[Stored data]
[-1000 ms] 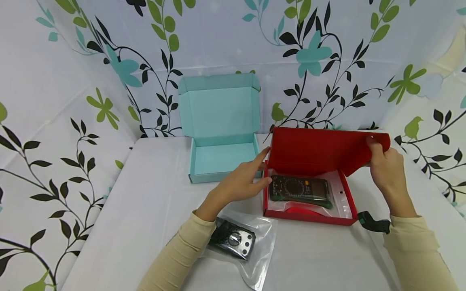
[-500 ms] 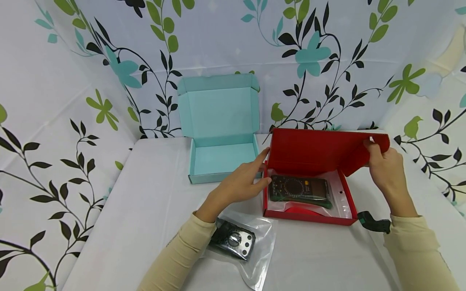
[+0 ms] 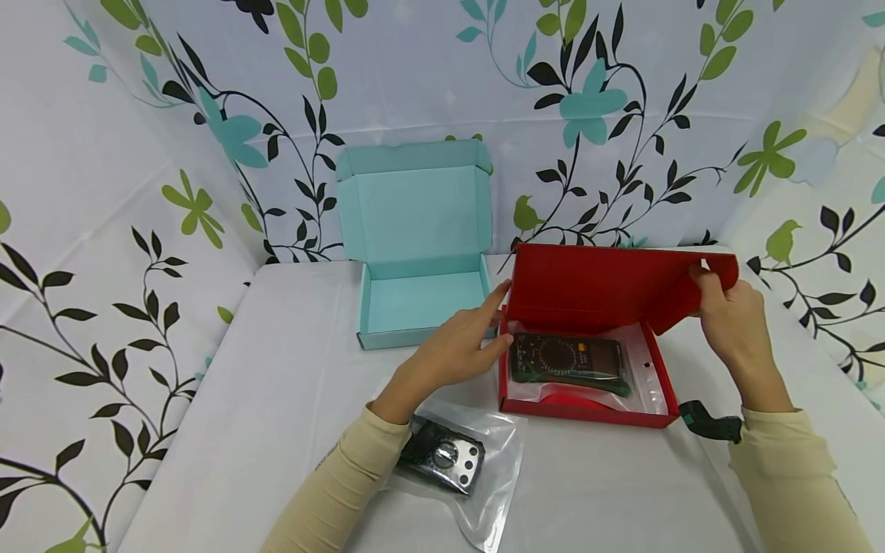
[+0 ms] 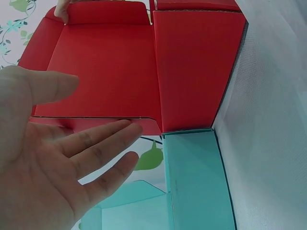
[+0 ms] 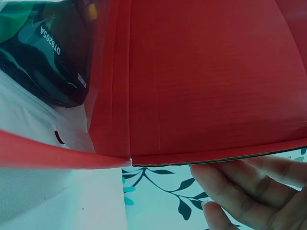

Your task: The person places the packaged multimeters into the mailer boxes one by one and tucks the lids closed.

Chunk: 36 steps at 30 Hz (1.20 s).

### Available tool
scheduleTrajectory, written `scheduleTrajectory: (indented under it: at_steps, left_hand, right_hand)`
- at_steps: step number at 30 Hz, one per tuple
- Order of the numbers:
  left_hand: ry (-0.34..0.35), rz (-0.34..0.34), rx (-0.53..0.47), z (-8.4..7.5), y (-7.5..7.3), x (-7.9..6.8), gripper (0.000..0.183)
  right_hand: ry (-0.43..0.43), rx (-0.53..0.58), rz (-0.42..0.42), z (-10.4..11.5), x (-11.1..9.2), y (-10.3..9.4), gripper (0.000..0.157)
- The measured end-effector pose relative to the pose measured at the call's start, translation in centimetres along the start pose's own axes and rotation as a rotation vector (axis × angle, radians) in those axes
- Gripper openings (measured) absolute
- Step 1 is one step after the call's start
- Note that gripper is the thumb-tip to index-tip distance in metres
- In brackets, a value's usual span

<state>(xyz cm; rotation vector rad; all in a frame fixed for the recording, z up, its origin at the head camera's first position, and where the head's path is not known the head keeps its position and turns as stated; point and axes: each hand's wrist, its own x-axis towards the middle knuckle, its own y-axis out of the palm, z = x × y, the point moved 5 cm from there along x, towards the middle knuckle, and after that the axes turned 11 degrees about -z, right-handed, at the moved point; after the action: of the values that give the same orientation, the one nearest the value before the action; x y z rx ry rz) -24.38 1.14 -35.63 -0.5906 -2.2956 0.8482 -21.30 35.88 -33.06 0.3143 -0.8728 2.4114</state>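
Note:
A red cardboard box stands with its lid raised. Inside lies a black digital multimeter in a clear bag; "DT9205A" is printed on the multimeter in the right wrist view. My right hand pinches the lid's right corner, thumb inside and fingers behind. Beside the left wall, my left hand has its fingers extended. In the left wrist view, the fingertips of this hand reach the lid's side flap.
Left of the red box stands an open turquoise box, its lid upright. Near my left forearm lies a clear plastic bag holding a black item with a silver panel and round knob. A white cloth covers the table, with patterned fabric behind.
Both hands and the raised lid stay nearly in place. My right thumb has shifted slightly down at the lid's corner.

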Motion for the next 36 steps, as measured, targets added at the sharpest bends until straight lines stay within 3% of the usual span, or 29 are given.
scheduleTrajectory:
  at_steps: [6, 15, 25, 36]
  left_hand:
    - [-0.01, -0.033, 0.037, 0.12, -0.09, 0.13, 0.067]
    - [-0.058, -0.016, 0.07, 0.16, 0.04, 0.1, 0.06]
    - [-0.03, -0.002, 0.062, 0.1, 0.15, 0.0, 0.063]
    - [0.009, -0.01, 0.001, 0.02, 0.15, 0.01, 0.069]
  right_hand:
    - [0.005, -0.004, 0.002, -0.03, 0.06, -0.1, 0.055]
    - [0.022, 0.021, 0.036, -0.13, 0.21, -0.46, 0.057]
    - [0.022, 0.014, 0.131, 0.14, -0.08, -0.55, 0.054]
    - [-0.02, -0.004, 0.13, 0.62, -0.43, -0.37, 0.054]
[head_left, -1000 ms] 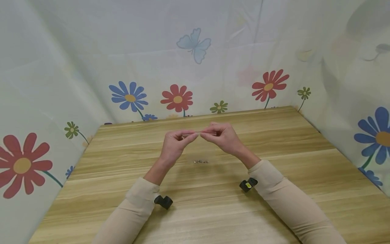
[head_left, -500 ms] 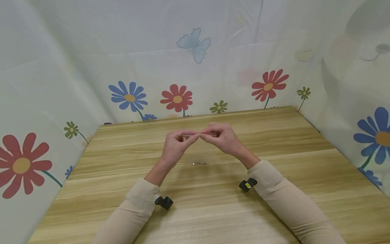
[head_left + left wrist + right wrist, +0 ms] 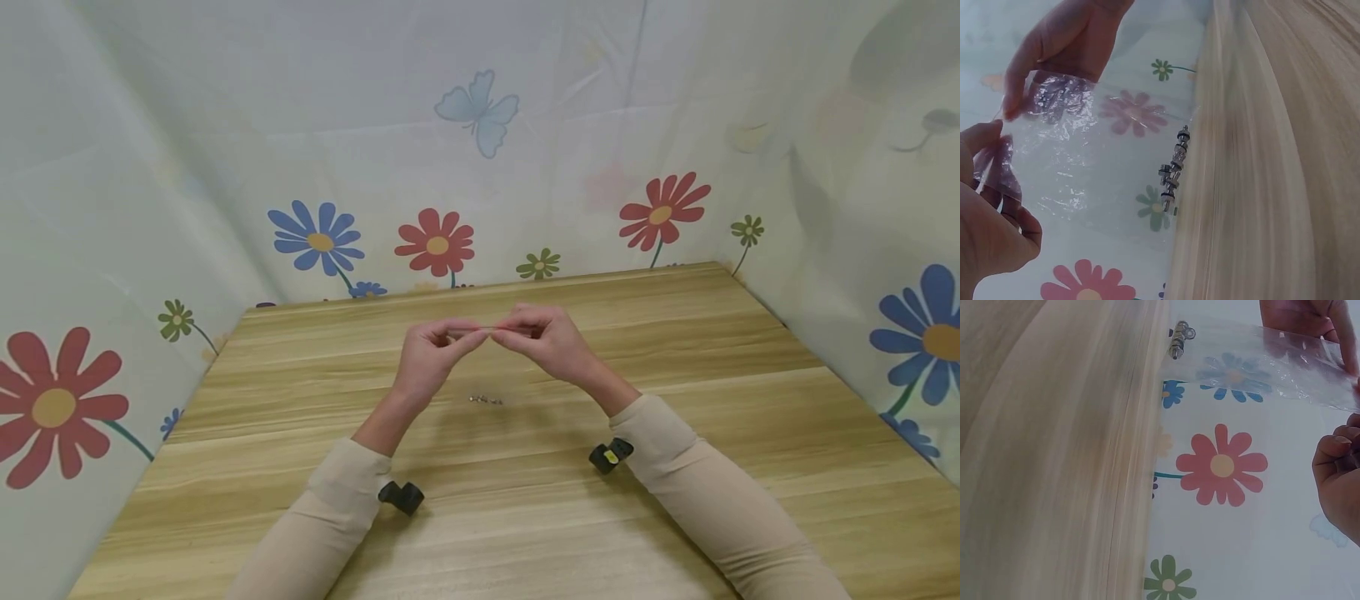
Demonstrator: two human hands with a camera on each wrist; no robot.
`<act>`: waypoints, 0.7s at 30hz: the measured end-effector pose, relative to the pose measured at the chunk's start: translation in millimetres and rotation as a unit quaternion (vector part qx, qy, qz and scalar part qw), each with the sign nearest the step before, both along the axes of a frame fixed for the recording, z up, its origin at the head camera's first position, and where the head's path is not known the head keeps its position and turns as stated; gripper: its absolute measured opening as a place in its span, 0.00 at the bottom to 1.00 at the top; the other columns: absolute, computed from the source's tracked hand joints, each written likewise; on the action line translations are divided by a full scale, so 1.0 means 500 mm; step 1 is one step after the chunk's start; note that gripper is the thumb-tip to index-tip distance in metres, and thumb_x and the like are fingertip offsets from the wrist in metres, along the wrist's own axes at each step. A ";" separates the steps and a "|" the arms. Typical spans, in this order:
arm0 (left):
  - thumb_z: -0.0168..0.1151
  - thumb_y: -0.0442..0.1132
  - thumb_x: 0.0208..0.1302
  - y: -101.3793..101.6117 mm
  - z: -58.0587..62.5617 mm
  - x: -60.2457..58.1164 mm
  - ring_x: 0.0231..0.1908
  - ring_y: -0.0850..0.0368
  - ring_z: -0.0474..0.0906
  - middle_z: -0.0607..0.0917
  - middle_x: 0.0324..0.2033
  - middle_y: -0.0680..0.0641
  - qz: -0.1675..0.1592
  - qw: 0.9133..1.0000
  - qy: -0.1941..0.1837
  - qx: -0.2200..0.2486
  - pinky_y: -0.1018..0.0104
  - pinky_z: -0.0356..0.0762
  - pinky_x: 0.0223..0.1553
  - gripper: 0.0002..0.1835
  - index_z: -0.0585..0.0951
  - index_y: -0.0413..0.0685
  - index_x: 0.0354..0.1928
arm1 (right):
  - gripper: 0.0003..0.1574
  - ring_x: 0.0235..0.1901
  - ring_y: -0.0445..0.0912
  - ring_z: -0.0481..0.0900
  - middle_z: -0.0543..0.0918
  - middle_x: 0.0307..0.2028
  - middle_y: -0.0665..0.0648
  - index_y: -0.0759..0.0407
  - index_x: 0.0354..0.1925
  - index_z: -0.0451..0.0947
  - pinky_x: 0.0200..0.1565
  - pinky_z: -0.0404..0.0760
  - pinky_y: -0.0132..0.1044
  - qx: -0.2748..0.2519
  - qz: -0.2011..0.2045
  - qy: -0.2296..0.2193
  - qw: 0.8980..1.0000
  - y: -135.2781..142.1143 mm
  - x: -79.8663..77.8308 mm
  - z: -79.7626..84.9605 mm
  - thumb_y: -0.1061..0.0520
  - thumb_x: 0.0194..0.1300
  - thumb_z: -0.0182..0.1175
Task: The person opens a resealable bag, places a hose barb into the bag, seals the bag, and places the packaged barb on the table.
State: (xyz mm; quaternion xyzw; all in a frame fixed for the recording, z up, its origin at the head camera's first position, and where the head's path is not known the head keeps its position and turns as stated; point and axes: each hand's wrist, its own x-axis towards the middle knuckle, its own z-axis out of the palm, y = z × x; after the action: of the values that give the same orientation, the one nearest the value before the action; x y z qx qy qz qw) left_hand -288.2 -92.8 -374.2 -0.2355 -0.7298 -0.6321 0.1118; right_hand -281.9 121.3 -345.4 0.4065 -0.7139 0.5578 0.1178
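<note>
A clear plastic bag (image 3: 1116,169) hangs from both hands above the table, a thin reddish line showing along its top edge in the head view. Several small silvery metal parts (image 3: 1175,165) with dark rings lie gathered along its bottom; their exact kind is unclear. My left hand (image 3: 435,358) pinches the top edge between thumb and fingers. Close beside it, fingertips nearly meeting, my right hand (image 3: 551,337) pinches the same edge. In the right wrist view, the metal parts (image 3: 1179,340) show at the far end of the bag, and part of the right hand (image 3: 1341,481) is cut off.
A wood-grain table (image 3: 480,517) spreads beneath the hands. Behind and at both sides hangs a pale curtain (image 3: 360,108) printed with flowers and a butterfly. Black wrist cameras (image 3: 403,497) are strapped on both beige sleeves (image 3: 720,492).
The bottom of the bag, with its metal parts, has swung slightly left. Both hands keep nearly the same place and still pinch the top edge.
</note>
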 end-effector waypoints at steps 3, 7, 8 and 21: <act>0.71 0.39 0.63 -0.003 0.001 -0.002 0.28 0.55 0.72 0.89 0.36 0.48 0.011 1.000 -0.014 0.002 0.68 0.63 0.27 0.10 0.89 0.42 0.42 | 0.07 0.22 0.42 0.64 0.75 0.24 0.55 0.71 0.40 0.86 0.25 0.63 0.32 -0.002 -0.005 -0.003 1.000 0.003 -0.003 -0.002 0.72 0.65 0.62; 0.71 0.39 0.63 -0.007 0.006 -0.003 0.28 0.57 0.70 0.89 0.35 0.51 0.020 1.000 -0.021 0.001 0.68 0.62 0.27 0.10 0.89 0.41 0.43 | 0.07 0.20 0.41 0.62 0.73 0.23 0.54 0.71 0.40 0.85 0.24 0.62 0.32 -0.007 -0.012 -0.014 1.000 0.007 -0.008 -0.004 0.72 0.66 0.61; 0.71 0.39 0.64 -0.008 0.007 -0.003 0.29 0.57 0.70 0.89 0.35 0.51 0.020 1.000 -0.021 0.001 0.68 0.62 0.27 0.10 0.89 0.40 0.43 | 0.07 0.20 0.41 0.62 0.73 0.23 0.54 0.71 0.40 0.85 0.24 0.61 0.32 -0.007 -0.014 -0.017 1.000 0.008 -0.009 -0.004 0.71 0.67 0.61; 0.72 0.41 0.62 -0.020 0.005 -0.005 0.37 0.51 0.77 0.89 0.36 0.48 -0.023 0.999 -0.026 0.009 0.63 0.73 0.36 0.12 0.89 0.39 0.41 | 0.06 0.20 0.43 0.61 0.69 0.19 0.53 0.68 0.38 0.87 0.25 0.60 0.34 0.031 -0.019 -0.047 0.998 0.027 -0.043 -0.024 0.70 0.65 0.64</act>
State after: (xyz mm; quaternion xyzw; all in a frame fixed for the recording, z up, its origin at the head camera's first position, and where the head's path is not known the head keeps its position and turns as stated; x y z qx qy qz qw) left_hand -290.8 -102.7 -371.8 -0.2346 -0.7213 -0.6466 0.0805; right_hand -303.2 134.9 -357.2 0.3696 -0.7434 0.5513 0.0820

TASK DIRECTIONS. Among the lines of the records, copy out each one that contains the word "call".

RESULT.
- The measured end-effector pose relative to the pose measured at the call's start, translation in centimetres along the start pose's own axes and rotation as a rotation vector (axis × angle, radians) in those axes
- Step 1 is one step after the call's start

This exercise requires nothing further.